Data entries

===============

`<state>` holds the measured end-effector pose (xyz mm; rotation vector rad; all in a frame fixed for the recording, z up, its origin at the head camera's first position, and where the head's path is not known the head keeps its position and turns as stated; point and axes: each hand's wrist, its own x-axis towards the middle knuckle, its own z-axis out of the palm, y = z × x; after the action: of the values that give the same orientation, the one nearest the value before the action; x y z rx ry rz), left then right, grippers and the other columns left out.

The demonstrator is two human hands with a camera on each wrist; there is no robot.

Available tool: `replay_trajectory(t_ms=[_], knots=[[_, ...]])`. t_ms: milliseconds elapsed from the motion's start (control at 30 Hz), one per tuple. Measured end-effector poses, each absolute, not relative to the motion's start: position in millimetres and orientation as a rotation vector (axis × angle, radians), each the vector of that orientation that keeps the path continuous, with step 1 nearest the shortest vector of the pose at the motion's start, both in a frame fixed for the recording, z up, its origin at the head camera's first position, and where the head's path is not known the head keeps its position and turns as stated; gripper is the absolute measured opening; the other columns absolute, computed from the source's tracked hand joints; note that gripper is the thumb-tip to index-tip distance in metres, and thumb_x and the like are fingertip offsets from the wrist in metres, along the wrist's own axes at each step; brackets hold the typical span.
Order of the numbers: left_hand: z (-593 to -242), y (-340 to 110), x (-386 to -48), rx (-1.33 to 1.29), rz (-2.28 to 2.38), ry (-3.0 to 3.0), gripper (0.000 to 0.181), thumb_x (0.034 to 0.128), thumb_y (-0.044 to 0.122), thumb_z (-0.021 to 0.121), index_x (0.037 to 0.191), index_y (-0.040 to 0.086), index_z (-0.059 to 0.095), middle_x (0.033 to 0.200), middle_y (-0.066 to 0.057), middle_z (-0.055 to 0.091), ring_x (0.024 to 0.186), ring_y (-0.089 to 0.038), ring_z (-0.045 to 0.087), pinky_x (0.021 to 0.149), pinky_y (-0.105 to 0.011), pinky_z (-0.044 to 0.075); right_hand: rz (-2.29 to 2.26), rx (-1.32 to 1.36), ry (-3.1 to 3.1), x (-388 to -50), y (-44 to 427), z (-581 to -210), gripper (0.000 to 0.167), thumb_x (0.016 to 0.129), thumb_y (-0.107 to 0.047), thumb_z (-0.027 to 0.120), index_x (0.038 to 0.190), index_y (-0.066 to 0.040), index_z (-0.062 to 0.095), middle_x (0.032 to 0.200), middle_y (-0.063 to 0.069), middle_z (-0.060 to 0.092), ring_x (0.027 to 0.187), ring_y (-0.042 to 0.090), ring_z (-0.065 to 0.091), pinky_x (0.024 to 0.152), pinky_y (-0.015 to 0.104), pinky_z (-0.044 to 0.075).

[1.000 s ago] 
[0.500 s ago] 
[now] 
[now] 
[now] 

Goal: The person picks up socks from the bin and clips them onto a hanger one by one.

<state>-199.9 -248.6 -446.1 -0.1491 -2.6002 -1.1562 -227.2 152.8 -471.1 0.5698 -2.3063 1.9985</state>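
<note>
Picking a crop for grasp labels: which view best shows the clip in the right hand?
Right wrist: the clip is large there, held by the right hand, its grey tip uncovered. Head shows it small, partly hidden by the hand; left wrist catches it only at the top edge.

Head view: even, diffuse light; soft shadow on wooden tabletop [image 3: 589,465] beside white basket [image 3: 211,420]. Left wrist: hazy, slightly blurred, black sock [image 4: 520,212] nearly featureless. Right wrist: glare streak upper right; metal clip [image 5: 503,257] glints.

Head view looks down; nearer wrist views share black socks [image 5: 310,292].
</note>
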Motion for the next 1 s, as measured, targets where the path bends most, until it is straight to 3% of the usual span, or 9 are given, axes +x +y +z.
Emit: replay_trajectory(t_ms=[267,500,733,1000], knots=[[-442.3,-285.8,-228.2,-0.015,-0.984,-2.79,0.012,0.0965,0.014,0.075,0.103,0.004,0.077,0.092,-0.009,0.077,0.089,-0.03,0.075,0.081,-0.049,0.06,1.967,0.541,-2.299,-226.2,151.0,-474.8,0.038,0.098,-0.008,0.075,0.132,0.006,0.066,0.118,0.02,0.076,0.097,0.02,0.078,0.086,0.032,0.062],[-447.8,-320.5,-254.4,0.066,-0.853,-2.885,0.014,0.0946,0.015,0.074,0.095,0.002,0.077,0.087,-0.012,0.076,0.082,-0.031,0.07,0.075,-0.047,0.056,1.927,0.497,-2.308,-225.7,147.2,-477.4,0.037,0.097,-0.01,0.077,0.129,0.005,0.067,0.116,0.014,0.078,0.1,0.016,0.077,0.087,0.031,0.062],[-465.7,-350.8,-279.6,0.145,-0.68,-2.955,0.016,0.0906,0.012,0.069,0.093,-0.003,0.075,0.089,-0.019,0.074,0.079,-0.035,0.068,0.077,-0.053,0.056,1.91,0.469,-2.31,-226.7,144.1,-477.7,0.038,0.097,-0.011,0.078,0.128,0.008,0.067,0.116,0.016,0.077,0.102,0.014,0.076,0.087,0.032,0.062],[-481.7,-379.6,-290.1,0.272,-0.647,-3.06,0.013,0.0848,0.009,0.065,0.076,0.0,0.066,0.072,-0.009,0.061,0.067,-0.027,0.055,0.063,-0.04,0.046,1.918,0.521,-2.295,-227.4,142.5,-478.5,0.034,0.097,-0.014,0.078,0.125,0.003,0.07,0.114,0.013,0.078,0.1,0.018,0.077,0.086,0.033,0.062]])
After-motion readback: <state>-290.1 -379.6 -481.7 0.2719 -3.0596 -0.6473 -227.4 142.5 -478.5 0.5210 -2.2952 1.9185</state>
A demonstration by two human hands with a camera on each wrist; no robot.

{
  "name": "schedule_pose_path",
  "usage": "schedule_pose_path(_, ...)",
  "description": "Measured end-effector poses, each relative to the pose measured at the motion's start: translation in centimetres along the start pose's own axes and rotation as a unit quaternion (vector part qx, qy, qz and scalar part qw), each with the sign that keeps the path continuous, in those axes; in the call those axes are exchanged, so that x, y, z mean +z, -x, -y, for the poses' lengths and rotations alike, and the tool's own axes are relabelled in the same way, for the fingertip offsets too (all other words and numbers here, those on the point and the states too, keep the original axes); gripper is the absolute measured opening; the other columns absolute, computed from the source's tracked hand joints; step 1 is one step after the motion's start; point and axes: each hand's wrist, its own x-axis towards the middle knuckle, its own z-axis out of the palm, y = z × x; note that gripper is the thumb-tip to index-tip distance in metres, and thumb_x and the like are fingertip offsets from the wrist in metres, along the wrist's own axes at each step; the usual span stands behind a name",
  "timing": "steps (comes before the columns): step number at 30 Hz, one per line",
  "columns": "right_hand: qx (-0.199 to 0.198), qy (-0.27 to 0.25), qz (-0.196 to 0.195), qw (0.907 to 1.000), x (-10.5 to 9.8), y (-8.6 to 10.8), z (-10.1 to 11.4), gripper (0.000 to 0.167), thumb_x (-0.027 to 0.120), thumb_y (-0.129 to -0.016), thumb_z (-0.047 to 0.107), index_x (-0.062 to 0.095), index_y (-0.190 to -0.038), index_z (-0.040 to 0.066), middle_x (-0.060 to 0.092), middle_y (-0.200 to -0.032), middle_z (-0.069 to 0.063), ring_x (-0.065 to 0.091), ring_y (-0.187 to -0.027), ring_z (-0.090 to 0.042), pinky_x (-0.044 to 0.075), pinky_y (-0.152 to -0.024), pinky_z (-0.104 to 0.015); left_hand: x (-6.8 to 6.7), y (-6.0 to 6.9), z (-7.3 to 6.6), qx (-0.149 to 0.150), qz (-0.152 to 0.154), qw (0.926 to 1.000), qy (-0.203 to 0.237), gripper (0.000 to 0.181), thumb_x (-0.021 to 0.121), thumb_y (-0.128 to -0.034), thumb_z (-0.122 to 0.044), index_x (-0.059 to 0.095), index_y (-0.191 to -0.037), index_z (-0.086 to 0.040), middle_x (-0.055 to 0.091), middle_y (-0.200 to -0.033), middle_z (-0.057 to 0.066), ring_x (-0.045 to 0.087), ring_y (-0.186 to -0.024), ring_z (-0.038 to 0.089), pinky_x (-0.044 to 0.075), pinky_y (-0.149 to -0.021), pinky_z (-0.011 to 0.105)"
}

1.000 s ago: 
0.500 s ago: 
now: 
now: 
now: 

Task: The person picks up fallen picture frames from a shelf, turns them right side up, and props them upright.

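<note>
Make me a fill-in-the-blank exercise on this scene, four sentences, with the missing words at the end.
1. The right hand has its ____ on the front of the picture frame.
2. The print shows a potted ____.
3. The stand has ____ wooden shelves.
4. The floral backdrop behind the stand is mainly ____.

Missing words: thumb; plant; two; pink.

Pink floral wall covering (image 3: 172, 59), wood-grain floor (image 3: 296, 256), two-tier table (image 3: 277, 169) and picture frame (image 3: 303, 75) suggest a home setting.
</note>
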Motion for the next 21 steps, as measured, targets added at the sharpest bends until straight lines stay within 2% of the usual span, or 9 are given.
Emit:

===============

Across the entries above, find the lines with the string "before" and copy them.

◆ EXERCISE SOLUTION ◆
`<state>` holds the measured end-effector pose (xyz mm; rotation vector rad; all in a frame fixed for the recording, z up, its origin at the head camera's first position, and where the head's path is not known the head keeps its position and turns as stated; point and axes: each hand's wrist, its own x-axis towards the middle knuckle, its own z-axis out of the palm, y = z × x; after the action: of the values that give the same orientation, the one nearest the value before the action; x y z rx ry rz), left then right, grippers and the other columns left out.
  "timing": "steps (comes before the columns): step number at 30 Hz, one per line",

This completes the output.